177 days ago: Added census API functionality to compute per capita infection rates. Reduced spline spar = 0.65.
172 days ago: Added Per Capita US Map.
170 days ago: Deprecated national map. can be found here.
166 days ago: added state “Hot 10” analysis.
161 days ago: cleaned up county analysis to show cases and actual data. Moved “Hot 10” analysis to separate web page. Moved “Hot 10” here.
159 days ago: added per capita disease and mortality to state-level analysis.
147 days ago: changed to county boundaries on national map for per capita disease.
142 days ago: corrected factor of two error in death trend data.
138 days ago: removed “contained and uncontained” analysis, replacing it with county level control map.
133 days ago: added county level “baseline control” and \(R_e\) maps.
129 days ago: fixed normalization error on total disease stats plot.
122 days ago: Corrected some text matching in generating county level plots of \(R_e\).
116 days ago: adapted knot spacing for spline.
102 days ago:using separate knot spacing for spline fits of deaths and cases.
100 days ago: MAJOR UPDATE. Moved things around. Added per capita severity map.
72 days ago: improved national trends with per capita analysis.
71 days ago: added county level per capita daily cases map. testing new color scheme.
44 days ago: changed to daily mortaility tracking from ratio of overall totals.
37 days ago: added trend line to state charts.
9 days ago: decreased max value of Daily Cases per 100k State map.
2 days ago: increased max total state cases to 2,000,000 as California passes 1.5Million diagnosed cases.

Appendix: Methods

Disease data are sourced from the NYTimes Github Repo. Population data are sourced from the US Census census.gov

Case growth is assumed to follow a linear-partial differential equation. This type of model is useful in populations where there is still very low immunity and high susceptibility.

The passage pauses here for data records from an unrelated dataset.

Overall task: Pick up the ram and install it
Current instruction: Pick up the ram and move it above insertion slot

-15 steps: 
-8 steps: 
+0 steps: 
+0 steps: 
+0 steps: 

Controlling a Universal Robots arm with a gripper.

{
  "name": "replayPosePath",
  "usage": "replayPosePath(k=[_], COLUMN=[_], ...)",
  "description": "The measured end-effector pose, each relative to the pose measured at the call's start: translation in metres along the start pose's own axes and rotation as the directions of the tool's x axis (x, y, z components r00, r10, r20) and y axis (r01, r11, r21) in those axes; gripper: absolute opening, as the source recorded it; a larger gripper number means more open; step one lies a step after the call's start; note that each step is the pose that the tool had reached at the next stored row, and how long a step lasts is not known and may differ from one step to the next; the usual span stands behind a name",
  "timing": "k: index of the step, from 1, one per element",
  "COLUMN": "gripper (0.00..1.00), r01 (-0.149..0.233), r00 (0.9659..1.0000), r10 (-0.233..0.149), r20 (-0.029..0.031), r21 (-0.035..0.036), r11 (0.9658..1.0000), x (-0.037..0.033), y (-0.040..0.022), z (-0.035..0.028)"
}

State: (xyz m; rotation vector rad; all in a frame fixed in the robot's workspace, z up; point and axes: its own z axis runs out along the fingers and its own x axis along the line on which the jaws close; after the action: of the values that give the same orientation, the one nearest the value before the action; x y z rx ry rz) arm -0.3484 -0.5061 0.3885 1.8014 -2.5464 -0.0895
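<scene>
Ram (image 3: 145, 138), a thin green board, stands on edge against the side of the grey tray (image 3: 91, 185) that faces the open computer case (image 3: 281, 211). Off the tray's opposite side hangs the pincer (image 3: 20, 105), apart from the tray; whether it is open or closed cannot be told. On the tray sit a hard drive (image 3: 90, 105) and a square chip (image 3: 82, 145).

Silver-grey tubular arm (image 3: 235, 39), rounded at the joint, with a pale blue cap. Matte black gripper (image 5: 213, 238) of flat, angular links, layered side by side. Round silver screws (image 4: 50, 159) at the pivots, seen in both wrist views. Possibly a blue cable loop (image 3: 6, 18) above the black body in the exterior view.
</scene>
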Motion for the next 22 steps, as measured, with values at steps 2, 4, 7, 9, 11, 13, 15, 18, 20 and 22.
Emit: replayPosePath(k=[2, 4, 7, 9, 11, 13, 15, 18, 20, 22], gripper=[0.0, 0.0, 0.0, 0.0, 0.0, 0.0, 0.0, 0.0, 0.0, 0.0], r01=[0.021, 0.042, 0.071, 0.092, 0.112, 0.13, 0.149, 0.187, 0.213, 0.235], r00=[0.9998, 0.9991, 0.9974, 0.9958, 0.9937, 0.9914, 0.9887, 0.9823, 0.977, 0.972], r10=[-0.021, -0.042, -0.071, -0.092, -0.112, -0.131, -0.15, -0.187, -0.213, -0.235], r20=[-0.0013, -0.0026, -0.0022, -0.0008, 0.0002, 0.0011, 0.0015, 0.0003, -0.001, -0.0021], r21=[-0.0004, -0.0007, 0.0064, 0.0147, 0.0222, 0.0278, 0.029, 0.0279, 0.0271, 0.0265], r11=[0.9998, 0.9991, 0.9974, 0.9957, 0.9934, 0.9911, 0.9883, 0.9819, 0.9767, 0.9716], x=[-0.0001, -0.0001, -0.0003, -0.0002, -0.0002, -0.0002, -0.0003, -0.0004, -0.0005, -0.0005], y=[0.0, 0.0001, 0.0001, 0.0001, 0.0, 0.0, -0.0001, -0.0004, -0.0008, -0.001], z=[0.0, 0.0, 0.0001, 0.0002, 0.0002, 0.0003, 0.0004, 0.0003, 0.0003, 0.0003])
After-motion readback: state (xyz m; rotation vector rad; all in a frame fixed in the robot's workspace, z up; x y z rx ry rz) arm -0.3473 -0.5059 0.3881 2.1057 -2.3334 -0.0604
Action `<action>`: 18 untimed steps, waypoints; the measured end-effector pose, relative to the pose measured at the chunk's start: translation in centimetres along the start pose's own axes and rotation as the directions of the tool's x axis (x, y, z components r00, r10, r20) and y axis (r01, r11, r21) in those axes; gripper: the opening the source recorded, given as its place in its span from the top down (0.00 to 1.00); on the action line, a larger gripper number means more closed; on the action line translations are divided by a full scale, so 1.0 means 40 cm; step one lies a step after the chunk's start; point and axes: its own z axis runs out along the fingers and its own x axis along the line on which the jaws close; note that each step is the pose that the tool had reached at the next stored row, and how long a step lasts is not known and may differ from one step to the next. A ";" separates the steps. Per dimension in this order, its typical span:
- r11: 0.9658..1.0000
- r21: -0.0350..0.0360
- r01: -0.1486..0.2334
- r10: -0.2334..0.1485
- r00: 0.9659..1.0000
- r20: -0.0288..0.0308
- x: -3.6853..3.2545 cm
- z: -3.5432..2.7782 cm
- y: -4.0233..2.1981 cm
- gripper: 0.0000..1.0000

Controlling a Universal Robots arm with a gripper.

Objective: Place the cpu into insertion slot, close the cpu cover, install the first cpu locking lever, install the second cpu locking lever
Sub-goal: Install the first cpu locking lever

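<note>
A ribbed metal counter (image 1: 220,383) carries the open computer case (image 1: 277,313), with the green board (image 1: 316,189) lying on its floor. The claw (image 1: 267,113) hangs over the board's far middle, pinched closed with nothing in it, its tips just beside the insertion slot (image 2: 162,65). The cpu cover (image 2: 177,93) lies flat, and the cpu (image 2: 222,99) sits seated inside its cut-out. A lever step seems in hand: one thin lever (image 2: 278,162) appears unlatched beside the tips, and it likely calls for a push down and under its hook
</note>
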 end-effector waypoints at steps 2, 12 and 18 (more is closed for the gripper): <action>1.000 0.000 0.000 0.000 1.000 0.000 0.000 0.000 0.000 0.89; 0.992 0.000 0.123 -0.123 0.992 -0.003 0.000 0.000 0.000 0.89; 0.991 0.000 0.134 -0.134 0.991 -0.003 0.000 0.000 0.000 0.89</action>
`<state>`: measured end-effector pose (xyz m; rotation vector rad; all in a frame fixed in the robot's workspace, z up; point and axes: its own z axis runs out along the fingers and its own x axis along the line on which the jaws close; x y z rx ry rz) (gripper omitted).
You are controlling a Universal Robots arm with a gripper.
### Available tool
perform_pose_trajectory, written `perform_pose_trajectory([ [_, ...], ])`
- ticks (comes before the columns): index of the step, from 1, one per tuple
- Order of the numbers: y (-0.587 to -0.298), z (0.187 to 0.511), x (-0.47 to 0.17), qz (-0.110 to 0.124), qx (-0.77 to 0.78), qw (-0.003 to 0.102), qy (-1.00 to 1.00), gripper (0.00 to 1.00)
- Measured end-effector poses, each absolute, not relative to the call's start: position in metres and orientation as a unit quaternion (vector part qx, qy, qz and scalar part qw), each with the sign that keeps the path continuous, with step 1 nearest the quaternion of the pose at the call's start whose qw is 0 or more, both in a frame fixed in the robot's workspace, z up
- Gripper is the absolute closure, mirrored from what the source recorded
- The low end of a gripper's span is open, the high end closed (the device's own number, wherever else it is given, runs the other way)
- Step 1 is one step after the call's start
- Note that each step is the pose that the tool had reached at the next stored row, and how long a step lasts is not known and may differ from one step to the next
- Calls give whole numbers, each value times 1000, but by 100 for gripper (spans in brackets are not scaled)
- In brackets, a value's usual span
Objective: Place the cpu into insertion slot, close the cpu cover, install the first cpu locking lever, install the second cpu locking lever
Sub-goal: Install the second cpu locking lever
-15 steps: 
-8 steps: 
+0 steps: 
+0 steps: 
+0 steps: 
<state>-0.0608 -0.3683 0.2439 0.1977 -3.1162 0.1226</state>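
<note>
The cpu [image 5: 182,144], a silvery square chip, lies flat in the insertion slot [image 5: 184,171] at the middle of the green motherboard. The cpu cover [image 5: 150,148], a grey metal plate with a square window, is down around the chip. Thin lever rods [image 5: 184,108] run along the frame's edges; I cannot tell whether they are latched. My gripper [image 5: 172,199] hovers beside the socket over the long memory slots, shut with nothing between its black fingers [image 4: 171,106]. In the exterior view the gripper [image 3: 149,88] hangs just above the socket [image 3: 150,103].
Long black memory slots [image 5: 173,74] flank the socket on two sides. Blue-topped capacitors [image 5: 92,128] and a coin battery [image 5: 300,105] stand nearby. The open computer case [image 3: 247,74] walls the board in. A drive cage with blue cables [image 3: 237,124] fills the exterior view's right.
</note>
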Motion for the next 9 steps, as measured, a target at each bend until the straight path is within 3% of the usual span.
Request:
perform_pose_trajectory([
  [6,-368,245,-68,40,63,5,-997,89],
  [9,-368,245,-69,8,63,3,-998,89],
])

\[\frac{\partial}{\partial t} cases(t, t_d) = a \times cases(t, t_d) \] \(cases(t)\) is the number of active cases at \(t\) dependent on recent history, \(t_d\). The constant \(a\) and has units of \(time^{-1}\) and is typically computed on a daily basis

Solution results are often expressed in terms of the Effective Reproduction Rate \(R_e\), where \[a \space = \space ln(R_e).\]

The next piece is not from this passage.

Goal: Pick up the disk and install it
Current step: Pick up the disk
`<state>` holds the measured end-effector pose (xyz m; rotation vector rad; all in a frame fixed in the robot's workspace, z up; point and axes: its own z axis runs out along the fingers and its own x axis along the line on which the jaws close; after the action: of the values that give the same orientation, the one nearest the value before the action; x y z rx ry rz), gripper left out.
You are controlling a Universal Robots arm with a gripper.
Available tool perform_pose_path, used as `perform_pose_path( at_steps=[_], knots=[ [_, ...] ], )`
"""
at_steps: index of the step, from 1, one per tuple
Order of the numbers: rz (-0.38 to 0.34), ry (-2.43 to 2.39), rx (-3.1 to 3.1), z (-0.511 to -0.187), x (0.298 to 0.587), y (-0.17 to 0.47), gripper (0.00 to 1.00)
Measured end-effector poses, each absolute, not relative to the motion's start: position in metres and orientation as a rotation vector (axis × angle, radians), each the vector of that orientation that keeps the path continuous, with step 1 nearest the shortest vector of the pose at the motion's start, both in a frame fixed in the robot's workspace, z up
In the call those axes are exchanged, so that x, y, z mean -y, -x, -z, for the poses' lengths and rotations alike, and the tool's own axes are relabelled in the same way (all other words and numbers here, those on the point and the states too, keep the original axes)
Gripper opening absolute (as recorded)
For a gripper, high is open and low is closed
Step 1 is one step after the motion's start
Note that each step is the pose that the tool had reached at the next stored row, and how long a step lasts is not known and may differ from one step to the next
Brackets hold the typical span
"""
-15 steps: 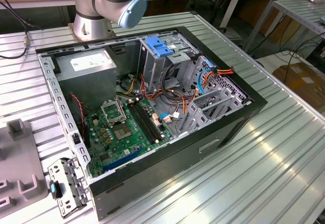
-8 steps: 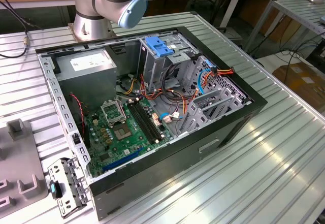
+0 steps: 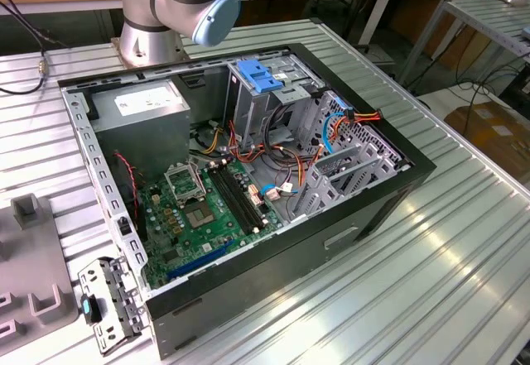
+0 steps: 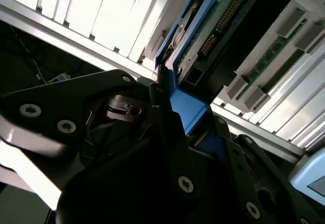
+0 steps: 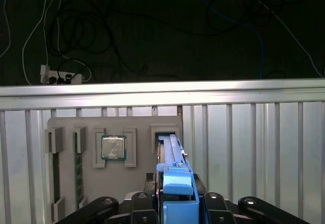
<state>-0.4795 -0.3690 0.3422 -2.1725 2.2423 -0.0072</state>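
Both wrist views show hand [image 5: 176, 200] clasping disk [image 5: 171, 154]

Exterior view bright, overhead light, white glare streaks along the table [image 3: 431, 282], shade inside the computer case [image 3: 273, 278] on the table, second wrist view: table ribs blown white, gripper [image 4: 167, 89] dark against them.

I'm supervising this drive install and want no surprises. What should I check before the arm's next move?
1. Alignment: tool straddles the disk at its blue rail, in both wrist views: ok.
2. Disk stands on end in the fixture tray slot: ok.
3. Neighbouring processor apart from the tool: ok.
4. Computer case open on top: ok.
5. Drive cage bay free: cannot tell; cables lie close by.
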Motion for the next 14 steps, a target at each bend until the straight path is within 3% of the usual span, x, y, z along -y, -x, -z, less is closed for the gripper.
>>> perform_pose_path(
  at_steps=[14],
  knots=[
    [0.007,2.172,-2.242,-0.354,0.369,0.479,0.37]
  ],
)
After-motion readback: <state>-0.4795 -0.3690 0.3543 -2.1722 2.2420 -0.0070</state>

\(R_e\) has a simple interpretation; when \(R_e \space > \space 1\) the number of \(cases(t)\) increases (exponentially) while when \(R_e \space < \space 1\) the number of \(cases(t)\) decreases.

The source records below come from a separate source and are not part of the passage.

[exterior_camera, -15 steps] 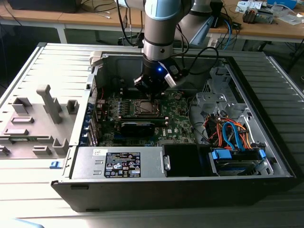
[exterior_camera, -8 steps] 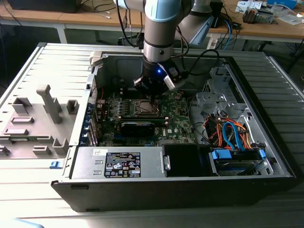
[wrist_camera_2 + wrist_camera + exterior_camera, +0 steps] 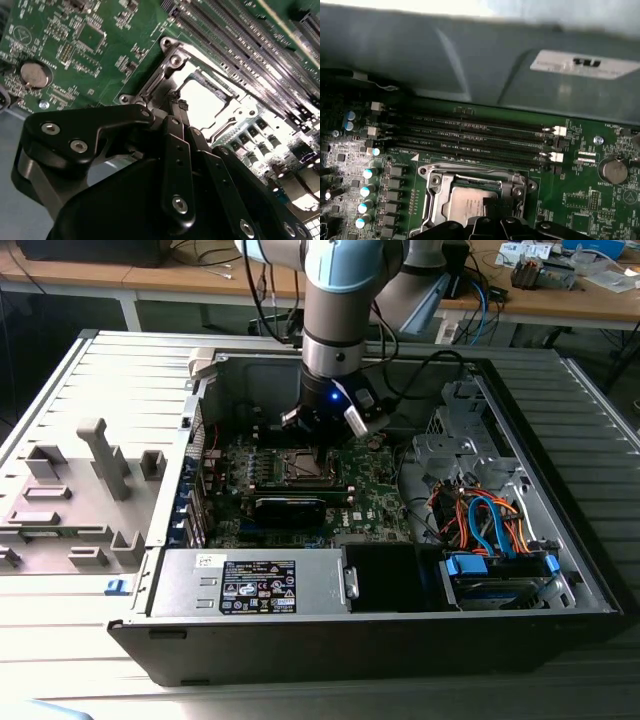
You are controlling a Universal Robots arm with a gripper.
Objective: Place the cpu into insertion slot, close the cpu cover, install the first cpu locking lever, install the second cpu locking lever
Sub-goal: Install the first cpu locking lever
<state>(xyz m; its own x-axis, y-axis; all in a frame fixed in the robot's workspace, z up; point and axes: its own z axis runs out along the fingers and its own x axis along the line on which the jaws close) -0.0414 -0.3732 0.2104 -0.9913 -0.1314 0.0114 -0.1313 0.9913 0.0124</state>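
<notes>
my pincer [image 3: 175, 102] hangs low over the insertion slot [image 3: 472, 195], fingertips drawn together at the socket frame; i cannot tell whether they grip anything. the cpu [image 3: 467, 205] lies seated inside the slot, silver top showing through the cpu cover [image 3: 172, 67]. memory slots [image 3: 475, 137] run just beside the socket on the green motherboard [image 3: 375, 495].

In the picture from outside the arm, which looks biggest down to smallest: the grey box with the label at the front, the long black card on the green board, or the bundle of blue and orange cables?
1. Grey labelled box, clearly largest.
2. Cable bundle.
3. Long black card.
The last two look close; I wouldn't rank them firmly.
</notes>
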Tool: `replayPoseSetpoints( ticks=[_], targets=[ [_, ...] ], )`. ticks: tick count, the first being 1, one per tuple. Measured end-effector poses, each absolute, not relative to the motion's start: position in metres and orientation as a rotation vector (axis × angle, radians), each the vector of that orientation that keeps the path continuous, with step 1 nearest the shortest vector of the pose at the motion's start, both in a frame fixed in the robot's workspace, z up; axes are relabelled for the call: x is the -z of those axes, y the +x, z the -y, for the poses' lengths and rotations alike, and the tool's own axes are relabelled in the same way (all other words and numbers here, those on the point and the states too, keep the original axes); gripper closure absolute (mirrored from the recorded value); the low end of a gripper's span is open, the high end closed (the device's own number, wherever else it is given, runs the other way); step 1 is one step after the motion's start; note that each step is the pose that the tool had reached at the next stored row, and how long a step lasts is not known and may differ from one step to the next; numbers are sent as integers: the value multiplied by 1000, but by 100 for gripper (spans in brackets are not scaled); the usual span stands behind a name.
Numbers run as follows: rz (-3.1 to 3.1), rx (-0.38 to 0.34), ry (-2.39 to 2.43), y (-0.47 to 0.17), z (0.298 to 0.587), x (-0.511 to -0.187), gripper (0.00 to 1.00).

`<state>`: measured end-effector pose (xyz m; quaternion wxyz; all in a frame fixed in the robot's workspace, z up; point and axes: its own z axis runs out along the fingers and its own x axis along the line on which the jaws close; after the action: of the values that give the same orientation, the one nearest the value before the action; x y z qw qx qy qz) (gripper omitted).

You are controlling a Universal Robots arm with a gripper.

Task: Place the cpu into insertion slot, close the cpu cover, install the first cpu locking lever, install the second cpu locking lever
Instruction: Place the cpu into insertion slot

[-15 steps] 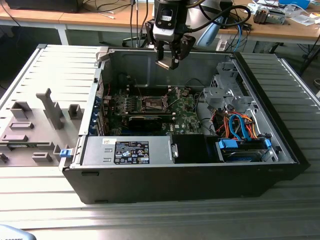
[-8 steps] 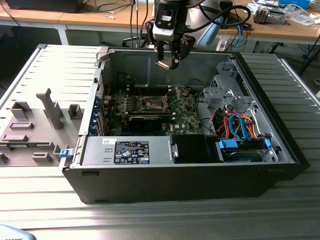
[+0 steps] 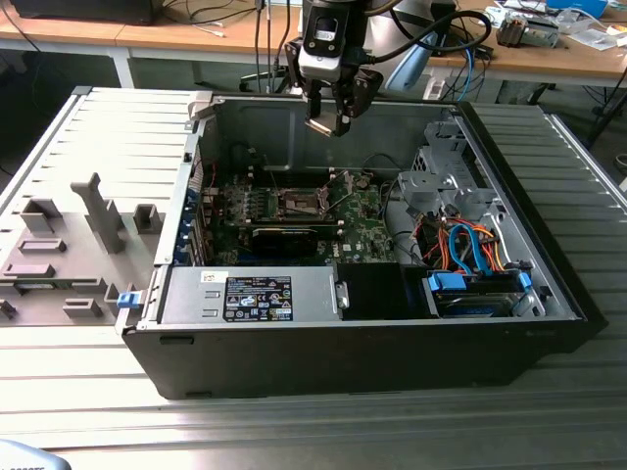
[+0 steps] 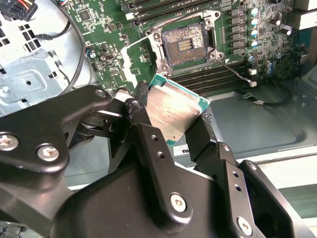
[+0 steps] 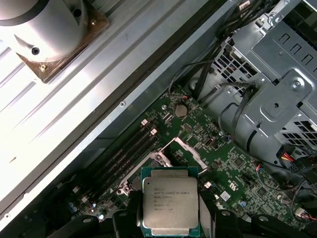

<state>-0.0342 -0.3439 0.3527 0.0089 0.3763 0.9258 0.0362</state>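
Had the small flat square cpu (image 4: 171, 111) with the silvery-grey metal top clamped by its edges between the two fingers of the black metal gripper (image 4: 171, 119), metal top facing the camera in the first wrist view. Was hanging up in the air over the far wall of the open dark-grey computer case (image 3: 392, 352), well apart from the green motherboard (image 3: 364, 223) down on the case floor. Spotted the dark square insertion slot (image 4: 185, 43) uncovered near the middle of that board, contacts showing. Saw the thin silvery cpu cover (image 5: 191, 153), a frame plate, swung up off the slot at one edge. Couldn't really make out how the locking levers sat, tbh.
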Motion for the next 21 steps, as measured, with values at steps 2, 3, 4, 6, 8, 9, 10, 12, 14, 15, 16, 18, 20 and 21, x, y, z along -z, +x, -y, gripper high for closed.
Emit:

Practically, computing \(a\) can be extremely complicated, depending on how functionally it is related to history \(t_d\). And guessing functional forms can be as much art as science. To avoid that, let’s keep things simple…

Assuming a straight-forward flat time of latent infection \(t_d\) = 12 days, with \[f(t) = \int_{t - t_d}^{t}cases(t')\; dt' ,\] \(R_e\) reduces to a simple computation

\[R_e(t) = \frac{cases(t)}{\int_{t - t_d}^{t}cases(t')\; dt'} \times t_d .\]

Typical range of \(t_d\) range \(7 \geq t_d \geq 14\). The only other numerical treatment is, in order to reduce noise the data, I smooth case data with a reticulated spline to compute derivatives.


DISCLAIMER: Results are for entertainment purposes only. Please consult local authorities for official data and forecasts.